• Exercise input:
------------------------------------------------------------

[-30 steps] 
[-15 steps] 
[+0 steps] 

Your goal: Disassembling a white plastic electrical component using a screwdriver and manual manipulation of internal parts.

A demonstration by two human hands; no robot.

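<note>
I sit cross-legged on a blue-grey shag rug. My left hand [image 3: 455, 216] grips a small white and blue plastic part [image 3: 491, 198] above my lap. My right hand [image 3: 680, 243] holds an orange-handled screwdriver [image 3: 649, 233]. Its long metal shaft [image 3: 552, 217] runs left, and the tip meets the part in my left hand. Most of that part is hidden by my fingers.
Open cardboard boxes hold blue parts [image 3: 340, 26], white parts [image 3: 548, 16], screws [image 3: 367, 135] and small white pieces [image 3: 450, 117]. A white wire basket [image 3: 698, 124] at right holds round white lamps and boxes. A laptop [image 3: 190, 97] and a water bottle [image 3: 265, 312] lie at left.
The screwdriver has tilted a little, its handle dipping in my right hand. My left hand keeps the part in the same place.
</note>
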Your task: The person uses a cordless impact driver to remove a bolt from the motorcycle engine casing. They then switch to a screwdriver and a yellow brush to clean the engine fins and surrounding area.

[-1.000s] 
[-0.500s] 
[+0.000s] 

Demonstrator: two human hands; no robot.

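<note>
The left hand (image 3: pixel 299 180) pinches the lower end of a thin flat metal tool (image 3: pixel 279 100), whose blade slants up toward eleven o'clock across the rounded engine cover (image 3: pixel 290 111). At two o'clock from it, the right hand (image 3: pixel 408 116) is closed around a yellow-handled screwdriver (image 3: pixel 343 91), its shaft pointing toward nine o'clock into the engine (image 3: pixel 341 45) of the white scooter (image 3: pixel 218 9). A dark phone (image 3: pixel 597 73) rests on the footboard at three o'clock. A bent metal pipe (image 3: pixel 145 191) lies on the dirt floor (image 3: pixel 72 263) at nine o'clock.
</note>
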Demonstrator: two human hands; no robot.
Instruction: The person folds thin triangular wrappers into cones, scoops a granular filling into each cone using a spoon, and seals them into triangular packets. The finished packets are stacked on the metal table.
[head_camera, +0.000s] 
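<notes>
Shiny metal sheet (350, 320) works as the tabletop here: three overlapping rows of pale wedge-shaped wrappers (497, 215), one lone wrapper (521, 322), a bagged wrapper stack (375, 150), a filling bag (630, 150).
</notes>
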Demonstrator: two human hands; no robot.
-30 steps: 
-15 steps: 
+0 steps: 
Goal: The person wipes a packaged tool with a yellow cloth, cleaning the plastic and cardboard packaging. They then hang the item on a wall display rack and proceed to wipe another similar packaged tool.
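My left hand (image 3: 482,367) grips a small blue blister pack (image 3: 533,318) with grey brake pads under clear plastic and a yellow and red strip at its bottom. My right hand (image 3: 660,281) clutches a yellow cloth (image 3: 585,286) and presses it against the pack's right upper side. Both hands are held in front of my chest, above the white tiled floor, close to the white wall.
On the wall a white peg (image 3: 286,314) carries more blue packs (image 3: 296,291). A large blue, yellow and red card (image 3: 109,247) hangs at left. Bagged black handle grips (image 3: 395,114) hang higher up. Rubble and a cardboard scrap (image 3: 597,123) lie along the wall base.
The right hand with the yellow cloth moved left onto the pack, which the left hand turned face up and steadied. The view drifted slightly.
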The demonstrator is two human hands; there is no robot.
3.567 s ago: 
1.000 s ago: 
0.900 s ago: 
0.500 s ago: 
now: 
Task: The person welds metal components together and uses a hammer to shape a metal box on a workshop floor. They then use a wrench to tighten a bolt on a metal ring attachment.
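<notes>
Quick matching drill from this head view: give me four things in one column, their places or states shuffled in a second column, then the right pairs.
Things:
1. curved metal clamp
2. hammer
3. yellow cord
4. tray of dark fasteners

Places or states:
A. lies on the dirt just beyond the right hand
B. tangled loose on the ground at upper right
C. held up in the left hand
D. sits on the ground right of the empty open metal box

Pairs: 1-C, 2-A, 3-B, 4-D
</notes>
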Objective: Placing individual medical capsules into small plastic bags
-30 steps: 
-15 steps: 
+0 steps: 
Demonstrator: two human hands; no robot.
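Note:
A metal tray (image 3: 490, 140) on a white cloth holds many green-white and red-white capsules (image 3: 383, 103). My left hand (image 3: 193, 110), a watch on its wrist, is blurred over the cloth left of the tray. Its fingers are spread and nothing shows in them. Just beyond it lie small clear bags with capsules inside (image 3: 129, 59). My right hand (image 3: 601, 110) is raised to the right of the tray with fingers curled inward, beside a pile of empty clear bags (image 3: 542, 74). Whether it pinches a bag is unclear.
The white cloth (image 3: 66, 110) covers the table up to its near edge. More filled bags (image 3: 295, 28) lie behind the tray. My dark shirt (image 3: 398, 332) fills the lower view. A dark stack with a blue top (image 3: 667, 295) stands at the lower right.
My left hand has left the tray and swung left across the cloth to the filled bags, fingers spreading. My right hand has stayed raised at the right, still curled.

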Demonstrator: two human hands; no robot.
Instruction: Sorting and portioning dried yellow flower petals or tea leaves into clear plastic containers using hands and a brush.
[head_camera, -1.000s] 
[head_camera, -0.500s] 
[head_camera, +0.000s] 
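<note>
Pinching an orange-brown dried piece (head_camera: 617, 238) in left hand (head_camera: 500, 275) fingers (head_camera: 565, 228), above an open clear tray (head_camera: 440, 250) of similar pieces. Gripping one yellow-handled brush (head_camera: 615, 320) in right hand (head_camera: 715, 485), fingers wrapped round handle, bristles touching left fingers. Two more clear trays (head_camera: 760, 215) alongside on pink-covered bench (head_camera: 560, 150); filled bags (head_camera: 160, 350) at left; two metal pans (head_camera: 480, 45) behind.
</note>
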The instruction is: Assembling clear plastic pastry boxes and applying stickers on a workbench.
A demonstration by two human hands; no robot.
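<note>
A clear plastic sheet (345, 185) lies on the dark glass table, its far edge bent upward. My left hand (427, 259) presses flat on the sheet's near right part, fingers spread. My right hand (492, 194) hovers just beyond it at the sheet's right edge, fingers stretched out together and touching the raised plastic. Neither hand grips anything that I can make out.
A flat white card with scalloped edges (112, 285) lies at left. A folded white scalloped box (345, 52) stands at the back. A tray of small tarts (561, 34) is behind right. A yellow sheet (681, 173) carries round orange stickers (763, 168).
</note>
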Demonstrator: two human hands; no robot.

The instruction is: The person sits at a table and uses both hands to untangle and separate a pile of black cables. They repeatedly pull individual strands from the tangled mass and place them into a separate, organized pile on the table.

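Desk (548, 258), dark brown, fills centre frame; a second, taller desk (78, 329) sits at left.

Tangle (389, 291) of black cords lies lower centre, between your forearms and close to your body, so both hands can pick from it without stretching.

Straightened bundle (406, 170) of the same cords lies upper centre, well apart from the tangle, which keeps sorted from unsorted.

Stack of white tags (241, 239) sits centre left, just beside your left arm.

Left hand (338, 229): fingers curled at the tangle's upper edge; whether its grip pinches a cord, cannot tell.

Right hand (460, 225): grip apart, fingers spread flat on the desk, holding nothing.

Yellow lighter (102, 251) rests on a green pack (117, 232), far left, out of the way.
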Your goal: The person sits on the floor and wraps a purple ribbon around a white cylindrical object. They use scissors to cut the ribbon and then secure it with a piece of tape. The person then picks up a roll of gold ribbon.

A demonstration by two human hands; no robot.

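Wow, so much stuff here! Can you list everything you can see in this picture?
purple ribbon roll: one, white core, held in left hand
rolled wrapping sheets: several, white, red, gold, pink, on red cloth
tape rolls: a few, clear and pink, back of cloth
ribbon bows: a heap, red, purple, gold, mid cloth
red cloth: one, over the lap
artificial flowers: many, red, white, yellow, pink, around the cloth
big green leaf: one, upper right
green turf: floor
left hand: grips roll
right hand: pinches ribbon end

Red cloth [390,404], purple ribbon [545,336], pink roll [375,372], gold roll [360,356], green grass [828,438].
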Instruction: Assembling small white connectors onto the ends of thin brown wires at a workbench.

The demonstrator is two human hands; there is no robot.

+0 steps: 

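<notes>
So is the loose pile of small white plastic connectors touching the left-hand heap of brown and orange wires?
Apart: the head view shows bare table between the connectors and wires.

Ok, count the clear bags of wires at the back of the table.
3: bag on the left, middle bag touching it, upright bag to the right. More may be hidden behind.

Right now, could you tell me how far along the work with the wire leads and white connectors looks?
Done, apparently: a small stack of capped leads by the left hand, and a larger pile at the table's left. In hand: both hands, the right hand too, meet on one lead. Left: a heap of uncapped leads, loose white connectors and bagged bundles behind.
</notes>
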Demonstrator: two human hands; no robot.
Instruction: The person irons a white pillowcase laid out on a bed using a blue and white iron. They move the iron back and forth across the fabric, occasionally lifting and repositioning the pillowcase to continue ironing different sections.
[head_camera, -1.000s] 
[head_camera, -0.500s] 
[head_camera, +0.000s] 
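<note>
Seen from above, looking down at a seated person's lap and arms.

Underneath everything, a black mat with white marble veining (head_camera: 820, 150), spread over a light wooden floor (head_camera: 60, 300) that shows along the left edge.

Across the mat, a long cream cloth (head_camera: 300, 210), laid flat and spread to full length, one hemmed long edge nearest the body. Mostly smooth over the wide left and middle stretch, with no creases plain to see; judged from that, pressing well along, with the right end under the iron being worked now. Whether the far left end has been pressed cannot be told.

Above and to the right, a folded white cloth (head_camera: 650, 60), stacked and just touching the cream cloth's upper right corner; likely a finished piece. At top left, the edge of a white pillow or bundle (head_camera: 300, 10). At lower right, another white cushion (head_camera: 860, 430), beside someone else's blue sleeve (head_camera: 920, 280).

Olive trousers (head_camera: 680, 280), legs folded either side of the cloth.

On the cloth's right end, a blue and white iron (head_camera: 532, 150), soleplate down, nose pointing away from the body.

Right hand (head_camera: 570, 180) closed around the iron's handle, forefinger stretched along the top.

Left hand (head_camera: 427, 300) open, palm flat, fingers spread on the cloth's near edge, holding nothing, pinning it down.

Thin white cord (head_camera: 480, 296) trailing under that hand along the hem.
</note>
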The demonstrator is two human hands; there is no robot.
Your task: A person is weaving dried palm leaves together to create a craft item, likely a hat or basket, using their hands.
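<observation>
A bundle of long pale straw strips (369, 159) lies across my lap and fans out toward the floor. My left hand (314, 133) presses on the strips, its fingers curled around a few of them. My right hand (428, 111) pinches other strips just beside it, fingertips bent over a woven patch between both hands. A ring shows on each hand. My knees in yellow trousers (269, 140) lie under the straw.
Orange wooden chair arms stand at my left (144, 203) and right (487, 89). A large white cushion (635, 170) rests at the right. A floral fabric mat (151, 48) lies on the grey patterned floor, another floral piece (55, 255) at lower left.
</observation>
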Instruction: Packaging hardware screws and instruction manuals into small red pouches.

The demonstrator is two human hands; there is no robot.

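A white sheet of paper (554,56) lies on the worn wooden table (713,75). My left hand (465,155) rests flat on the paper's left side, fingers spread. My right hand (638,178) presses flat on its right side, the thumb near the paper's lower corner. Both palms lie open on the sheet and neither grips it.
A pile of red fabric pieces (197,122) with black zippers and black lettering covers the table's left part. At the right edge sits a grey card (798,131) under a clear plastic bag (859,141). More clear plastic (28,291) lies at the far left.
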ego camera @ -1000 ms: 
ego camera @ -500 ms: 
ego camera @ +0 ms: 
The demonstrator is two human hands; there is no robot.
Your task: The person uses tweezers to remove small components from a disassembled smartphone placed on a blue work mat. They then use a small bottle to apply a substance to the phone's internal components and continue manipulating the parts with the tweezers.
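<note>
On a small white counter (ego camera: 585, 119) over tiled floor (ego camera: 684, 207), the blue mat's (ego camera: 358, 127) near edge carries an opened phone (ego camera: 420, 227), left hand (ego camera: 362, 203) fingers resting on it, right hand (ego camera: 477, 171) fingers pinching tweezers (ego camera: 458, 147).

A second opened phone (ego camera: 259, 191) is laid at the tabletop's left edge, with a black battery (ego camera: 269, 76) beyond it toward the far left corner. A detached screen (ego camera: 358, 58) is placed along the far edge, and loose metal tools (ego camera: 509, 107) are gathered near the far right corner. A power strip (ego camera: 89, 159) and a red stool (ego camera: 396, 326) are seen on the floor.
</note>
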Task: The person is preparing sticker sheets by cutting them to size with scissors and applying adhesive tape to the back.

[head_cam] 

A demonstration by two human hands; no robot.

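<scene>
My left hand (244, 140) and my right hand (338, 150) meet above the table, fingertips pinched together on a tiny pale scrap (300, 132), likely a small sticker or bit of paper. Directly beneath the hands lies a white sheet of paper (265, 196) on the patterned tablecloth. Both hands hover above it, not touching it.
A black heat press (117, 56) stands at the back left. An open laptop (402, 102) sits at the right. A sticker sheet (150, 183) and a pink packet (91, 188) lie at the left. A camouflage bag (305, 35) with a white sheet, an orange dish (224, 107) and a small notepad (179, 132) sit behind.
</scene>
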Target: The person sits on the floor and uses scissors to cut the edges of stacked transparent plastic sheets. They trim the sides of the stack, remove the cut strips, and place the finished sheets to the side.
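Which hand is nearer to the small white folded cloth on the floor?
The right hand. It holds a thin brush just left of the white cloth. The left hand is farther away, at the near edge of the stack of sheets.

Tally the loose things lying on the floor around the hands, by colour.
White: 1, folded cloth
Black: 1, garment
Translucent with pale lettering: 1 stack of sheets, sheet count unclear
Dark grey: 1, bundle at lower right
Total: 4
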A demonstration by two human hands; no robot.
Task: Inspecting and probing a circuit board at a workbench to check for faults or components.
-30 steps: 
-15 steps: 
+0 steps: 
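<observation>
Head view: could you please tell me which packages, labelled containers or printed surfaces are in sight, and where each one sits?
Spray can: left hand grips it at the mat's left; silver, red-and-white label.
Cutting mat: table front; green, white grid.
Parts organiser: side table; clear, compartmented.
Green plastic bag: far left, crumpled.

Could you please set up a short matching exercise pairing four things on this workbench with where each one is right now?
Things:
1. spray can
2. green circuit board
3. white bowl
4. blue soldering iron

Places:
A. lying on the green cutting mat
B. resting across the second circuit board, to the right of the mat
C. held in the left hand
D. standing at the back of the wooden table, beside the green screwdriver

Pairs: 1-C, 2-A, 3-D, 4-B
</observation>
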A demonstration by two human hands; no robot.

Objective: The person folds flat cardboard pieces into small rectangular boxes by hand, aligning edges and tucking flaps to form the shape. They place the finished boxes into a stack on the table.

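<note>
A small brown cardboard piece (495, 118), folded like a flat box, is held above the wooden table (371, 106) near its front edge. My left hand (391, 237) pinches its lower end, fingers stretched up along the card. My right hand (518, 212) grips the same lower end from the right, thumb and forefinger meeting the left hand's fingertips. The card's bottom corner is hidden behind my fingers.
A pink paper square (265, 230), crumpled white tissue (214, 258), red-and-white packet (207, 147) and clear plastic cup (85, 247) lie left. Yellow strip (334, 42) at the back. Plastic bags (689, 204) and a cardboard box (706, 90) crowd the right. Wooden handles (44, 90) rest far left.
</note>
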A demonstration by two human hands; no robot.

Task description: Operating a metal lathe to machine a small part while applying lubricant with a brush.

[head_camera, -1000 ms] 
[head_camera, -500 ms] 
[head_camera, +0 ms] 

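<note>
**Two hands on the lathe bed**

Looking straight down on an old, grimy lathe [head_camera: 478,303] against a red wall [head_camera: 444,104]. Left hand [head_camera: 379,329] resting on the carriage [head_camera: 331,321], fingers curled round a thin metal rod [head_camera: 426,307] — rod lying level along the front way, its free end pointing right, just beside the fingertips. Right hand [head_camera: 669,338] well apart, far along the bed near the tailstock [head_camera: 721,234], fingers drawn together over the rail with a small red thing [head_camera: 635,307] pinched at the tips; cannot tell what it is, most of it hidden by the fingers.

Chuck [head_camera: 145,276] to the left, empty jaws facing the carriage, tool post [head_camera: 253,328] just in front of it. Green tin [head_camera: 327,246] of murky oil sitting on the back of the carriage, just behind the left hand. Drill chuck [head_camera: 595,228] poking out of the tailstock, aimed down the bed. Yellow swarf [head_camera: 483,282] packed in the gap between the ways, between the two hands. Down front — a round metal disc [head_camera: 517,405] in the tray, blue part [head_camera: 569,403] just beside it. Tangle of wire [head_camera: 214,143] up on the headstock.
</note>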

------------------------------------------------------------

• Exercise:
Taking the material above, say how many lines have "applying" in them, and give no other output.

• Answer box:
3